The interview was over quick, but it was hands down the most intimidating interview that I have ever had. It took place in a small board room where the primary colors used were deep dark reds. I sat at the head of a long table while ten men sat around it asking me questions while the training director sat caddy corner to me and watched my body language as I spoke, he didn't take his eyes off of me the whole time. 

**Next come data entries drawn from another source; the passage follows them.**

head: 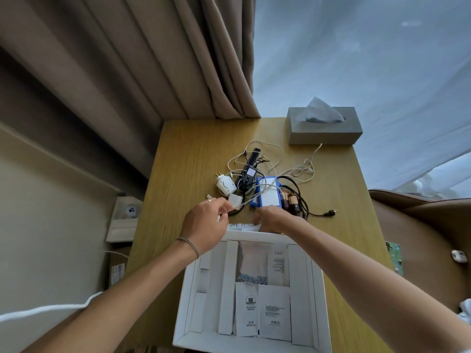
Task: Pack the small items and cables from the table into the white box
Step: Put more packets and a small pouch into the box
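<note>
Wood table point(193, 159) mid-frame, curtain point(153, 59) upper left; left hand point(204, 222) pinches white adapter point(235, 201), right hand point(274, 220) grips paper point(248, 227) above box point(318, 289).

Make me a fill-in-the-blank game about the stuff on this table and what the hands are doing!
1. The tissue box sits at the far ____ corner of the table.
2. The left hand pinches a small ____ square piece.
3. The white box nearest the person is ____, with paper packets inside.
4. The batteries lie just right of the ____ case.

Missing words: right; white; open; blue
</note>
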Motion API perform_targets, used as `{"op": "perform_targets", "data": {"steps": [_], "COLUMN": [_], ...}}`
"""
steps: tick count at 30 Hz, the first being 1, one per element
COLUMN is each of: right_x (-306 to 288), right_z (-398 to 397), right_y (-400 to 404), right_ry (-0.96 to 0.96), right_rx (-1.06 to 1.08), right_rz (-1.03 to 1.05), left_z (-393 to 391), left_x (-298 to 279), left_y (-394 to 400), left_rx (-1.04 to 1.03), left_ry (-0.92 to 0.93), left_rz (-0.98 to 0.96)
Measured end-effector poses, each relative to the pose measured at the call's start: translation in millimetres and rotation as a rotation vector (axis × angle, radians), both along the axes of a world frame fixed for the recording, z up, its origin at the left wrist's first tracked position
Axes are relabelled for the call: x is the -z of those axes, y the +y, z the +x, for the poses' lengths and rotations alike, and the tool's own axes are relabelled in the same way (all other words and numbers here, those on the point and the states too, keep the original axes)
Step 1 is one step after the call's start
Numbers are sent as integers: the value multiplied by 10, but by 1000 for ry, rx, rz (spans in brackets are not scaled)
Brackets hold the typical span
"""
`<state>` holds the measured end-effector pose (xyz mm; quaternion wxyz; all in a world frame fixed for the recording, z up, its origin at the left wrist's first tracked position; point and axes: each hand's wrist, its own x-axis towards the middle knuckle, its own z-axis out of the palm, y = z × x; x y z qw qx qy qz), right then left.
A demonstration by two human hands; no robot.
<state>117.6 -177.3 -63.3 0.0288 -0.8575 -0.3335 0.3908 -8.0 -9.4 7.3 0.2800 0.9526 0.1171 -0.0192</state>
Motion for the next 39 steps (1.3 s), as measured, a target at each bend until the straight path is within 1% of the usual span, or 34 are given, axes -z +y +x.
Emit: {"op": "perform_targets", "data": {"steps": [4,8,11,14,17,19,21,23,24,27,30,33,35,39], "right_x": [-8,-49,-59,-100,-192,-262,-334,-416,-456,-552,-616,-644,-672,-763], "right_z": [23,33,49,65,83,88,65,-5,-40,-135,-198,-262,-311,-433], "right_y": [-22,-79,-201,-358,-512,-598,-676,-740,-765,-789,-784,-813,-831,-843], "right_ry": [-12,-131,-153,-192,-204,-153,-14,194,263,417,510,566,593,646], "right_rx": [-29,-27,-21,50,198,338,552,773,853,1086,1308,1383,1376,1283], "right_rz": [86,160,170,221,305,391,507,647,702,820,833,856,900,1004], "left_z": [37,144,251,362,485,574,655,722,752,843,923,963,985,993], "left_x": [35,79,142,228,324,402,484,566,600,656,697,773,823,837], "left_y": [43,102,156,179,134,84,21,-42,-66,-118,-164,-209,-208,-192], "left_rx": [1,-3,-14,5,52,111,207,312,353,410,470,542,549,531], "left_ry": [59,156,232,315,393,446,501,542,546,522,516,557,581,588], "left_rz": [2,-3,8,22,16,30,79,190,265,465,587,672,654,561]}}
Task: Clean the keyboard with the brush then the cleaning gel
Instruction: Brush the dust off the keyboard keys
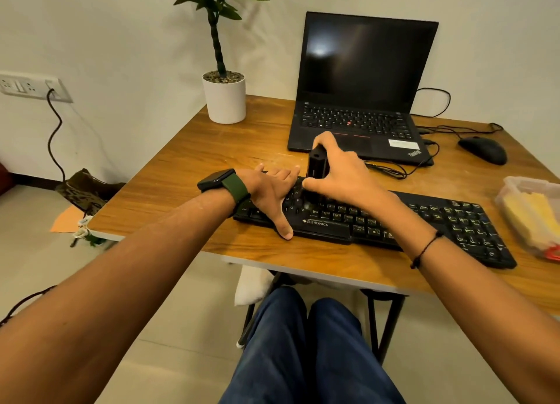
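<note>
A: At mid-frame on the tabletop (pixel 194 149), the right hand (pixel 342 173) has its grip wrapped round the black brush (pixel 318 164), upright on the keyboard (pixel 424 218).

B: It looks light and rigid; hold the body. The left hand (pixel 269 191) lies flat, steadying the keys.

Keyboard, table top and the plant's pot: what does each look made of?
Keyboard: black matte plastic, judging by its moulded keys with printed legends. Table top: wood or wood-look laminate with a slight sheen; the grain shows, but the pale edge hints at laminate. Pot: smooth white, ceramic or plastic; cannot tell which.
</note>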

But, it wasn great, I had them laughing at some common ground issues we all face in the working world and ended up getting a good rank, so for anyone out there reading just be prepared and as long as you aren't a lazy moron you should do well.


----------



## Big R (Jan 10, 2008)

Electric -
That sounds like my interview spot on. Exact same questions and atmospher. It was my first interview with multiple people sitting in and was indeed intimidating.


----------



## lowwwwwi (Jun 10, 2008)

Had the interview today. I think I did okay, could of done better I think, very intimidating being interviewed by 6 guys at once. My nerves got the best of me at some points, but I made it through.


----------



## lowwwwwi (Jun 10, 2008)

So I had my interview about a month ago and it went okay. A couple days later, I received a letter stating my oral interview score and saying I was on list of possible selection for the next two years. Sort of a form letter of sorts. My cousin who is in the local said that another letter should be coming soon to let me know if I’ve been picked or not.

In any case, if I don’t get in the Inside Wireman program, I will probably go into the Residential Wireman program to gain experience and just get in and hopefully transfer over at some point. Has anyone else done this route before?


----------